Any sign that AI adoption is slow or margin-dilutive could weigh on sentiment.

Capex and AI investments

Amazon's CapEx (purchases of property and equipment less its proceeds) totaled $31.4 billion in the most recent quarter, or about 19% of the company's total revenues—when in the last three quarters this percentage had not exceeded 13% to 16%.

Q2 Capex

The ongoing capex surge, largely for AI-driven data centre expansion and custom silicon like Trainium chips, will be scrutinised for early returns on AI workloads, especially as competitors like Microsoft Azure and Google Cloud intensify their AI offerings.

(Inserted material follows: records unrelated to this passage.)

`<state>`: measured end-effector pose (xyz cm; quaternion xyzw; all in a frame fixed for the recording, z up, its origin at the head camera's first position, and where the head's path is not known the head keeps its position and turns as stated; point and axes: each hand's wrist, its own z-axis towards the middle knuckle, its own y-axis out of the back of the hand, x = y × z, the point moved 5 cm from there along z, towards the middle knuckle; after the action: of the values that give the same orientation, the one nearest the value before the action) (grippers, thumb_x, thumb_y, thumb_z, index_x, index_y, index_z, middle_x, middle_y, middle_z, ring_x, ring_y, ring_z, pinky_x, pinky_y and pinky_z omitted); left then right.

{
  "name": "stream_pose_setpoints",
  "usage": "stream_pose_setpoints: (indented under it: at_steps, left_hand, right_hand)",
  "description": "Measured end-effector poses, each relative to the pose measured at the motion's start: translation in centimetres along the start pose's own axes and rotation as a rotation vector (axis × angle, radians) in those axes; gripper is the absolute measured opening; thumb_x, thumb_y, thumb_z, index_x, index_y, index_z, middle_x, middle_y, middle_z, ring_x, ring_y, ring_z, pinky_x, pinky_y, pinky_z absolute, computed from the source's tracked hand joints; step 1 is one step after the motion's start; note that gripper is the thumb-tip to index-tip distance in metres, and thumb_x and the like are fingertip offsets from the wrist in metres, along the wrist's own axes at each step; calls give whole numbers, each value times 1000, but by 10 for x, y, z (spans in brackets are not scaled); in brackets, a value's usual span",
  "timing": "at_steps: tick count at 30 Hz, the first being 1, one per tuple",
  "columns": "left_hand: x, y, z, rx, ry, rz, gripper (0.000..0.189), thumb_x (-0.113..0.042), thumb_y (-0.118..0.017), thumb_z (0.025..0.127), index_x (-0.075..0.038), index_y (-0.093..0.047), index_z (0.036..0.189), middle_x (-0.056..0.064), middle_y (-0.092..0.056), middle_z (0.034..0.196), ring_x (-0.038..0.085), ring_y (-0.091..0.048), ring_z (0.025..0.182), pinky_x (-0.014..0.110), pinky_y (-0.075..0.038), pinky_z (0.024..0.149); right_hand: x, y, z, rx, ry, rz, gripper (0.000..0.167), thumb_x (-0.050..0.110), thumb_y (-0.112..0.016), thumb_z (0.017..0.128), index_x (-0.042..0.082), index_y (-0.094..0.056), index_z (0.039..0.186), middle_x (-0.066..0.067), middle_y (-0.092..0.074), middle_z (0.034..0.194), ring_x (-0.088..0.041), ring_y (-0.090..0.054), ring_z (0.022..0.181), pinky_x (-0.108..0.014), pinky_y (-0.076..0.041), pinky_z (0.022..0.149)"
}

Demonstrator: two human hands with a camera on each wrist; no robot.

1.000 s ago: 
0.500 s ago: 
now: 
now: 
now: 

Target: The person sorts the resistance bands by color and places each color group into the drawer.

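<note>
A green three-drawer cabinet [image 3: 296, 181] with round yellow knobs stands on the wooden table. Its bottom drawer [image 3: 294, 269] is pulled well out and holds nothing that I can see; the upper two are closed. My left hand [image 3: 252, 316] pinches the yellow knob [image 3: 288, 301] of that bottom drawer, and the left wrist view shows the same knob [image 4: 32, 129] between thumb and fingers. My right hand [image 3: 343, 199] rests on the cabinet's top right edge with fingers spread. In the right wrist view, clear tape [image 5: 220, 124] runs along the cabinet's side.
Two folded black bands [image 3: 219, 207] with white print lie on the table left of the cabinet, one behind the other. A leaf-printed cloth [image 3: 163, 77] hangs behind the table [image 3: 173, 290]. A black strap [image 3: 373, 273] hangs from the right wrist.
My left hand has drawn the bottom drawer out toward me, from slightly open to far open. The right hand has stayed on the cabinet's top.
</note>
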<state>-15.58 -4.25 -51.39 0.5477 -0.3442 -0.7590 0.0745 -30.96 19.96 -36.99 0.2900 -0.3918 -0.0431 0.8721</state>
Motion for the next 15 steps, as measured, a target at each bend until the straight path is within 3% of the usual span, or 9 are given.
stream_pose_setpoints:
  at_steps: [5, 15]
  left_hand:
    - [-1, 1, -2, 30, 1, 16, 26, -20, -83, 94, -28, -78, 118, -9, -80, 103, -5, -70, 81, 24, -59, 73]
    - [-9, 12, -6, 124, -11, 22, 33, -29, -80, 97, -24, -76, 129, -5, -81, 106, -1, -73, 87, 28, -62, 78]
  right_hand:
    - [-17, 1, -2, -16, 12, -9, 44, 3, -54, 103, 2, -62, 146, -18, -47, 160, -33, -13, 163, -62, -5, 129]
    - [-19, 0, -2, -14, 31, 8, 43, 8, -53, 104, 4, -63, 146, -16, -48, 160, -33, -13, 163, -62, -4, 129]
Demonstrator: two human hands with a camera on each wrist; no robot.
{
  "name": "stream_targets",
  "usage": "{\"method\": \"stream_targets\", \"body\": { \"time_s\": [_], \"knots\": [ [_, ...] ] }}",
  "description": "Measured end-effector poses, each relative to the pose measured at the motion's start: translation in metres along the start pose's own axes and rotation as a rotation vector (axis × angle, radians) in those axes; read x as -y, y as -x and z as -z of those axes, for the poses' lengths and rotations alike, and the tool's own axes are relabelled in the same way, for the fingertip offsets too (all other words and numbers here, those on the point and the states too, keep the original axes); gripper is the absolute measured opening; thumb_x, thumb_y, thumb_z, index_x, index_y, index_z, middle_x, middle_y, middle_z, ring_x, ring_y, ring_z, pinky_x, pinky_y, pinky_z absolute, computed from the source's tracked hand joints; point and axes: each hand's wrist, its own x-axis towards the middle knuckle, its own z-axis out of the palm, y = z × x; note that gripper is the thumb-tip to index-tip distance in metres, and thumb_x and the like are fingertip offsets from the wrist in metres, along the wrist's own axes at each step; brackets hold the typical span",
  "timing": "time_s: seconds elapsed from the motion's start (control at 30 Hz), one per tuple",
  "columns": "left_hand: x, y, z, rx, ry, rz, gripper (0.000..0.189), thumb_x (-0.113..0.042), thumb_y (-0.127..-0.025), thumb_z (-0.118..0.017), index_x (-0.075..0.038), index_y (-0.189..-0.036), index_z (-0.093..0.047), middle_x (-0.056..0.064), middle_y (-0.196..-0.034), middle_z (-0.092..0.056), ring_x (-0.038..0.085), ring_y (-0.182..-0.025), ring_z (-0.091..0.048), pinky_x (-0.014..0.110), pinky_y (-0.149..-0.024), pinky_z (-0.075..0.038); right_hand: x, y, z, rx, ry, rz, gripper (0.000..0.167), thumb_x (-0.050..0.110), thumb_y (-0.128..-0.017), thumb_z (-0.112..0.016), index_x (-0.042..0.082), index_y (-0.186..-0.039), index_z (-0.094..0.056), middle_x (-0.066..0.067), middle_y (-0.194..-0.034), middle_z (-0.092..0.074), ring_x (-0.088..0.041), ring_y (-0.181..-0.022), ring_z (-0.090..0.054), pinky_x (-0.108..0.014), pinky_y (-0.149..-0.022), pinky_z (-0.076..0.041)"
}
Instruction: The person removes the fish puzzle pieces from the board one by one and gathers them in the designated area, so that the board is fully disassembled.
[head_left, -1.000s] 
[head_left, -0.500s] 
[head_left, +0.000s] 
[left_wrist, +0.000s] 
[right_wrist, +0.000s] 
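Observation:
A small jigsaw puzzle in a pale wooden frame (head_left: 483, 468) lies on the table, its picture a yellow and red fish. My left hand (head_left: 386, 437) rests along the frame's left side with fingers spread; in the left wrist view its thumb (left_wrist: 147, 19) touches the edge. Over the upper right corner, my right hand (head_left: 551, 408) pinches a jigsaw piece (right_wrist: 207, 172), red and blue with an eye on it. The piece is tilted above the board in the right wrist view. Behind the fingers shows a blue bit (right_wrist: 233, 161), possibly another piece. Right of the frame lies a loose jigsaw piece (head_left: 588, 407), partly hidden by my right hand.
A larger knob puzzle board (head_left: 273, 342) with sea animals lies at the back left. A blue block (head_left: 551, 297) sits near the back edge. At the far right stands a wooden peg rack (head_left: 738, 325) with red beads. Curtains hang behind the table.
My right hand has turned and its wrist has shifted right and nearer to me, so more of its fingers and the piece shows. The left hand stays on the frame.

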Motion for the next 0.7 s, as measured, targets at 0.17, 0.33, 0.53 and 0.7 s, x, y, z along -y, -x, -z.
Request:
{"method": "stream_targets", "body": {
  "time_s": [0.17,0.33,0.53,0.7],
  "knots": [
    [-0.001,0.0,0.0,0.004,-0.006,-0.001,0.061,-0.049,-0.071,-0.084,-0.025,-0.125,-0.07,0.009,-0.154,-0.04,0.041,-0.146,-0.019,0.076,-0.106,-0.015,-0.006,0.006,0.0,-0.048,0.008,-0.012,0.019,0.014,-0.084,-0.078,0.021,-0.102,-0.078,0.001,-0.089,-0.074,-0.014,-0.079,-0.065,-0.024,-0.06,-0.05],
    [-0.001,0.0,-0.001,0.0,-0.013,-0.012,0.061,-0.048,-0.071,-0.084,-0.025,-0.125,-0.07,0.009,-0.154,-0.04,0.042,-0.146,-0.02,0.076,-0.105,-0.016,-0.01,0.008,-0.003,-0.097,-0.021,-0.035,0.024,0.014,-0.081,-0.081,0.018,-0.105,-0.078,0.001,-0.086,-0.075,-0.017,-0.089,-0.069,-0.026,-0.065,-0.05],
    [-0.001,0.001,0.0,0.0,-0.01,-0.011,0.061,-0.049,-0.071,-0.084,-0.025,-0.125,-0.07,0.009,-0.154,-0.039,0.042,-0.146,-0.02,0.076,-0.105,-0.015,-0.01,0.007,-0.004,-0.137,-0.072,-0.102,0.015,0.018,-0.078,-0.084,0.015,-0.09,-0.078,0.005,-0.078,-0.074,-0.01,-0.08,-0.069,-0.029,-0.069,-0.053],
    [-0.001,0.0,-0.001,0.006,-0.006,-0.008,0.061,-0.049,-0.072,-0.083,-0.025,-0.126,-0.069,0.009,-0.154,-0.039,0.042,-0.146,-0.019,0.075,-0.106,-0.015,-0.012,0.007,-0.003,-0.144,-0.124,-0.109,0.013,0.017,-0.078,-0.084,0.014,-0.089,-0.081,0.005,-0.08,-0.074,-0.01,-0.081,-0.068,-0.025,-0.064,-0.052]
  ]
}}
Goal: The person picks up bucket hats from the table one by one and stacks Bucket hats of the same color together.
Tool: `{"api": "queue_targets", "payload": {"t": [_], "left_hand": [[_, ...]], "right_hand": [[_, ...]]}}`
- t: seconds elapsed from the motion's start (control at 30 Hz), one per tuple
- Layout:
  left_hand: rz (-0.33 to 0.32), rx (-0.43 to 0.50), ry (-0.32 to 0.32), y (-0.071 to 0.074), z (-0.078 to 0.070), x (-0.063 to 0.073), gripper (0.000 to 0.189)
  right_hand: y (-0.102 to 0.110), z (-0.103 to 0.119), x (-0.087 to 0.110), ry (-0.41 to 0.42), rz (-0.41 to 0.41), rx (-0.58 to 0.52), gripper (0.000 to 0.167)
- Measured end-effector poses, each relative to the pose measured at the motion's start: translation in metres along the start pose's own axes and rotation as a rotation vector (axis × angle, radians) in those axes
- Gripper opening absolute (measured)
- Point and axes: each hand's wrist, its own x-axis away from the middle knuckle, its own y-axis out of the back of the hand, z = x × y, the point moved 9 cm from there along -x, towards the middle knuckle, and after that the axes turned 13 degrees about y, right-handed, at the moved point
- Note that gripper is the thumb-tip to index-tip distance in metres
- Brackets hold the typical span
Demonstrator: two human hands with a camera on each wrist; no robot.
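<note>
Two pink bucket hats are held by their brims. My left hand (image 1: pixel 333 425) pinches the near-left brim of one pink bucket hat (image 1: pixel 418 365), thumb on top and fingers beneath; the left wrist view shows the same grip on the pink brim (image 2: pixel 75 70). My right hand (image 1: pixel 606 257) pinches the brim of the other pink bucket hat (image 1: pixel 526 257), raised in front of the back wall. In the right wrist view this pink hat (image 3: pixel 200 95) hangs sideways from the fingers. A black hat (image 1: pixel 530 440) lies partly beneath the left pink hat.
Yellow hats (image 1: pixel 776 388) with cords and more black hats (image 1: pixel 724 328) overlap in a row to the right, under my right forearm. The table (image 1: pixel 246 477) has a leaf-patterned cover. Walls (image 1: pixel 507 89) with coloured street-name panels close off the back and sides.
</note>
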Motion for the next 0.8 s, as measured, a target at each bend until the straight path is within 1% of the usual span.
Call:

E-Commerce and Advertising Growth

In Q2, Amazon posted online store sales of $61.5 billion, an 11% gain, and the company projected similar growth for Q3. Advertising sales, a fast-growing segment for Amazon, were up 23% to $15.7 billion in the second quarter.

As Q3 leads into the critical Q4 holiday season, Amazon’s guidance for Q4 sales and operational efficiency in its e-commerce segment will be key.

Amazon’s e-commerce segment has benefited from cost cuts and logistics automation, but a weakening consumer backdrop and higher credit card and consumer spending could limit upside.

Advertising has become Amazon’s hidden profit engine, but it’s highly correlated with broader ad budgets. A slowdown in retail media or competition from TikTok and Walmart Connect could compress growth rates.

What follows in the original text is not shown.